▸ Task goal
Every entry in the listing below has to be given again exactly.

▸ Dataset records
* * * * * * * * *

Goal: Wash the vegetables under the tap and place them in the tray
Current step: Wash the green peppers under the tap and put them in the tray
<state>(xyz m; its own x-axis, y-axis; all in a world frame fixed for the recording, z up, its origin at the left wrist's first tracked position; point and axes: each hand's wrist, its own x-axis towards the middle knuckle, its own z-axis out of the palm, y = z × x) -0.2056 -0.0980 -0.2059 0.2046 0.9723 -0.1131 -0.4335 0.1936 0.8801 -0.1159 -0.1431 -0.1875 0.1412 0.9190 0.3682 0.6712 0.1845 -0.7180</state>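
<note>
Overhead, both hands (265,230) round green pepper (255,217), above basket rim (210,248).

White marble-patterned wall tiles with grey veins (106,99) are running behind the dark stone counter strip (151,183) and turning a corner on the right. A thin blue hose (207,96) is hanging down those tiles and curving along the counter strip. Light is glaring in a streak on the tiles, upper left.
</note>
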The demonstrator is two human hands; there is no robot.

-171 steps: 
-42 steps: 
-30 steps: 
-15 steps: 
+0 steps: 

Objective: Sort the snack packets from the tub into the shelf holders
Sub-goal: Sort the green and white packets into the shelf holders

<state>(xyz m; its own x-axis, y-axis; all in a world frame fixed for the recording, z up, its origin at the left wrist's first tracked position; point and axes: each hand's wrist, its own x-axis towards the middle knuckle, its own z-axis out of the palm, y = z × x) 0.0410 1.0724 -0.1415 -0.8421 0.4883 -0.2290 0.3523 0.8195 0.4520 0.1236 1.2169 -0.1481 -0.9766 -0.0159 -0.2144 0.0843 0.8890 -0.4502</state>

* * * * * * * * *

▸ Solution
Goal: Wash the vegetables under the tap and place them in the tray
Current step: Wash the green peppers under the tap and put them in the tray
<state>(xyz m; its own x-axis, y-axis; all in a world frame fixed for the recording, z up, its origin at the left wrist's first tracked position; point and axes: each hand's wrist, its own x-axis towards the middle knuckle, its own z-axis out of the palm, y = z × x) -0.2056 -0.0980 -0.2059 0.2046 0.9723 -0.1131 -0.4335 0.1936 0.8801 -0.1159 -0.1431 -0.1875 0.1412 0.9190 0.3682 0.6712 0.1845 -0.7180</state>
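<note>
Overhead, both hands (265,230) round green pepper (255,217), above basket rim (210,248).

White marble-patterned wall tiles with grey veins (106,99) are running behind the dark stone counter strip (151,183) and turning a corner on the right. A thin blue hose (207,96) is hanging down those tiles and curving along the counter strip. Light is glaring in a streak on the tiles, upper left.
</note>
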The demonstrator is two human hands; there is no robot.

-171 steps: 
-42 steps: 
-30 steps: 
-15 steps: 
+0 steps: 

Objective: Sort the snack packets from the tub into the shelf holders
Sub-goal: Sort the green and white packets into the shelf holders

<state>(xyz m; its own x-axis, y-axis; all in a world frame fixed for the recording, z up, its origin at the left wrist's first tracked position; point and axes: each hand's wrist, its own x-axis towards the middle knuckle, its own z-axis out of the palm, y = z × x) 0.0410 1.0724 -0.1415 -0.8421 0.4883 -0.2290 0.3523 0.8195 0.4520 0.1236 1.2169 -0.1481 -0.9766 -0.0159 -0.2144 0.0843 0.8890 -0.4502</state>

This exercise requires nothing further.